About this exercise: Using the data that follows, return exactly the lines from the one that contains "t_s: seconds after" through the one that contains "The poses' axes", ends included.

[[ Source material open ]]

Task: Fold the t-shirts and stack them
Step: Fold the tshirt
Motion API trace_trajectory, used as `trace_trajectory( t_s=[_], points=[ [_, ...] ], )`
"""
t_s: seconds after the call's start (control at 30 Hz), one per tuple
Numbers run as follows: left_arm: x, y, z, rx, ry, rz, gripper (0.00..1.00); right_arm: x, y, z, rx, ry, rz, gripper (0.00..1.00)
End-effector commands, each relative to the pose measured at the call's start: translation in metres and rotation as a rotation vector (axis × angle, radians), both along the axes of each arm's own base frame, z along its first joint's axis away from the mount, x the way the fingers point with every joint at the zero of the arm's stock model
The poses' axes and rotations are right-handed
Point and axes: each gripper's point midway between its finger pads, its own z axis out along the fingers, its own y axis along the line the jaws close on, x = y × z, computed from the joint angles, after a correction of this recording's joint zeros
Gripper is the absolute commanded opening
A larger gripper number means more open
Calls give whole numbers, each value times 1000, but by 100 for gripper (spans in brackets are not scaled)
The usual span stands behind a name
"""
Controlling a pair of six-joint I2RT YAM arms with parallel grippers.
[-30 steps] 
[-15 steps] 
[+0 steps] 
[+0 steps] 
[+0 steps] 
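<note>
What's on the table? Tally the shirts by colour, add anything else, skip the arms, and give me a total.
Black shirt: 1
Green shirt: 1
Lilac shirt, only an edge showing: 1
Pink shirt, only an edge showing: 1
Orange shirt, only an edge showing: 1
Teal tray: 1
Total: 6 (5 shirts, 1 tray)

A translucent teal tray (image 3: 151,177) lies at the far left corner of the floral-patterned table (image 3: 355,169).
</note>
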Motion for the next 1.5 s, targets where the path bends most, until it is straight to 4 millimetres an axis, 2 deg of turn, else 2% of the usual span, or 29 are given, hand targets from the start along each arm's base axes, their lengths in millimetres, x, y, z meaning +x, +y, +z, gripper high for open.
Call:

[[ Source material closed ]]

Task output:
t_s: seconds after the call's start (control at 30 Hz), one per tuple
Numbers run as follows: left_arm: x, y, z, rx, ry, rz, gripper (0.00..1.00); right_arm: x, y, z, rx, ry, rz, gripper (0.00..1.00)
End-effector commands, each relative to the pose measured at the call's start: translation in metres and rotation as a rotation vector (axis × angle, radians), both along the axes of each arm's own base frame, z along its first joint's axis away from the mount, x the way the fingers point with every joint at the zero of the arm's stock model
The poses' axes and rotations are right-handed

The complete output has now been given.